Comparisons with the 2022 inflation and gas supply shock in the wake of the Russian invasion of Ukraine are flawed as circumstances are different and the likelihood of runaway inflation is low, analysts and economists say.

Nevertheless, the European Commission and the European Central Bank (ECB) prefer to act earlier this time in terms of tweaking fiscal and policy response, even if the current price shock is still seen as transitory.

The European Commission, the executive arm of the EU, is considering giving the EU member states more flexibility in spending on energy-related measures outside the fiscal framework, sources with knowledge of the discussions told Bloomberg this week.

The EC mulls over a plan to allow EU member states to spend 0.3% of GDP on energy-related measures outside the EU’s fiscal framework as European nations scramble to contain the energy price shock.

The current energy crisis is different from the 2022 shock when Europe lost one-third of its pipeline gas supply. This time around, the EU has reduced its reliance on fossil fuels, both through the expansion of renewable energy, which is weakening the pass-through from gas to electricity prices and through a sizeable reduction in energy use by industry and households, the European Commission said in its Spring 2026 Economic Forecast last month. Related: The Strait of Hormuz May Reopen, But the System Has Already Broken

In this forecast, the Commission expects GDP growth in the EU to slow to 1.1% this year, down from 1.5% in 2025, and 0.3 percentage points lower than expected in the Autumn 2025 Forecast. Inflation is expected to rise to 3.1%, an upward revision of a full percentage point compared to the Autumn 2025 Forecast.

“The conflict in the Middle East has triggered a major energy shock. The EU must learn from past crises: keep support temporary and targeted, safeguard public finances, reduce reliance on imported fossil fuels, and accelerate reforms,” said Valdis Dombrovskis, Commissioner for Economy and Productivity.

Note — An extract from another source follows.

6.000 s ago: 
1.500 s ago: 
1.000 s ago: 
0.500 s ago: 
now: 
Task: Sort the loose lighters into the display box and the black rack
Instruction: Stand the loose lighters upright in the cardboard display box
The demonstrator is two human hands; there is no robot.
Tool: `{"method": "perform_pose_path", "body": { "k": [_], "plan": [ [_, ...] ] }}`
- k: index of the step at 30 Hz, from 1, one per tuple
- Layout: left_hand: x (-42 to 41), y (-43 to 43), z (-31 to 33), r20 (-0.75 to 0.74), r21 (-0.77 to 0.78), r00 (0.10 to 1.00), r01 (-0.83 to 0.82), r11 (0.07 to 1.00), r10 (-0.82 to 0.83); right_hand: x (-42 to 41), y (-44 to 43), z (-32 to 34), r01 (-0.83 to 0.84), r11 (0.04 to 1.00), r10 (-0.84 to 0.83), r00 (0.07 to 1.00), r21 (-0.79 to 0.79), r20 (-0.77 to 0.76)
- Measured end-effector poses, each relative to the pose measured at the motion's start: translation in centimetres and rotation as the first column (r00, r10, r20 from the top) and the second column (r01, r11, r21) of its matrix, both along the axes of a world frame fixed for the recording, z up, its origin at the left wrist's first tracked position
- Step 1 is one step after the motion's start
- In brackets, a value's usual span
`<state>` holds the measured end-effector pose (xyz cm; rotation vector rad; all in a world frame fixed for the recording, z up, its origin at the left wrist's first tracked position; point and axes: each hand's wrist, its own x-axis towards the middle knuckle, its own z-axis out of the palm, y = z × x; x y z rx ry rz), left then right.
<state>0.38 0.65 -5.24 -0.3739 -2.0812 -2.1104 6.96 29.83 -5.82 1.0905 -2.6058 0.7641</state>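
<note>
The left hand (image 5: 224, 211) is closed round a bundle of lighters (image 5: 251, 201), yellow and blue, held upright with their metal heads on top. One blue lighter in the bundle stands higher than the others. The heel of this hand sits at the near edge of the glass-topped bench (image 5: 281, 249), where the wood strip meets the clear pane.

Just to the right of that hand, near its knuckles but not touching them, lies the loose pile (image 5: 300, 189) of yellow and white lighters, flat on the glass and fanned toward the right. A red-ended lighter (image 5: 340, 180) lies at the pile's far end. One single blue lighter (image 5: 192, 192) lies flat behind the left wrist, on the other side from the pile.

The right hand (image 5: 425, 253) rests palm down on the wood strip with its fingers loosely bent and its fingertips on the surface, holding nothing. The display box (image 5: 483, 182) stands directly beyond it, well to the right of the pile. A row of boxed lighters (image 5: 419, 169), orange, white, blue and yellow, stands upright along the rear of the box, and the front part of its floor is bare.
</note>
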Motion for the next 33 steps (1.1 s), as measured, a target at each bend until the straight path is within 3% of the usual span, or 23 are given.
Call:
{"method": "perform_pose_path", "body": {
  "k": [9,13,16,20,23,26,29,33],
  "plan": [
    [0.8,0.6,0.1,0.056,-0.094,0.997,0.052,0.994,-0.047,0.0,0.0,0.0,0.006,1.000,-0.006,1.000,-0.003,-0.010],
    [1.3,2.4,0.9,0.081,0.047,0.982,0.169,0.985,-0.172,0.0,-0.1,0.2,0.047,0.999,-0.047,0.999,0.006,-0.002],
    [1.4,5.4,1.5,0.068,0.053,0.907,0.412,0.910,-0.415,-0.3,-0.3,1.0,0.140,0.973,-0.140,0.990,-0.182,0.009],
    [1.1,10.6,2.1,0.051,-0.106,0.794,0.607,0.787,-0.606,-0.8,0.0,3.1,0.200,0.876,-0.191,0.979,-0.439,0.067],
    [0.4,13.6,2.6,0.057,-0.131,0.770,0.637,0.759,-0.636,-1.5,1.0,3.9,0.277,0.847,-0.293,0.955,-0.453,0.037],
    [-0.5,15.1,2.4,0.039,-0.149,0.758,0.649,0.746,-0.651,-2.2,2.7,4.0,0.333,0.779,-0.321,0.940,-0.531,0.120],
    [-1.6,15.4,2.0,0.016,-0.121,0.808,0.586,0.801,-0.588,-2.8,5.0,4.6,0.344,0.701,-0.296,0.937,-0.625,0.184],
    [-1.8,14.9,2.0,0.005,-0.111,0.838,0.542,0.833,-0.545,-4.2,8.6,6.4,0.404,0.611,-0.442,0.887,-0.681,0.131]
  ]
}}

The Commission noted in its spring forecast that “In response to higher inflation, the ECB and most other EU central banks are expected to tighten their monetary policy stance or, at a minimum, delay previously anticipated easing measures.”

An ECB rate hike is all but certain when the bank’s Governing Council meets in Frankfurt next week, as inflation in the Eurozone accelerated in May to the highest annual rate since September 2023, analysts say.

Euro area annual inflation is expected to be 3.2% in May 2026, up from 3.0% in April, the flash estimate from Eurostat, the statistical office of the European Union, showed on Tuesday.

Energy is expected to have the highest annual rate in May at 10.9%, compared with 10.8% in April, followed by services (3.5%, accelerated from 3.0% in April).

The inflation numbers bolster the case for an ECB rate hike at the June 11 meeting, even if a small 0.25-percentage-point hike would be a kind of ‘insurance’ hike to show the ECB’s determination to keep inflation expectations anchored, analysts at ING say.

“Given the 2022 experience, the ECB is likely to opt for an ‘insurance’ rate hike. Not that a rate hike will do a lot to affect inflation expectations, but it would be a symbolic move, stressing the ECB’s determination to act,” said Carsten Brzeski, Global Head of Macro at ING.

“Even if the war in the Middle East were to end tomorrow, the damage to inflation has already been done. Inflation has started – and will continue – to hit the eurozone economy,” Brzeski added.

“The only question is whether it will fall in the category of ‘transitory’ or whether supply chain disruptions could create more knock-on effects than ‘only’ on transportation and food prices.”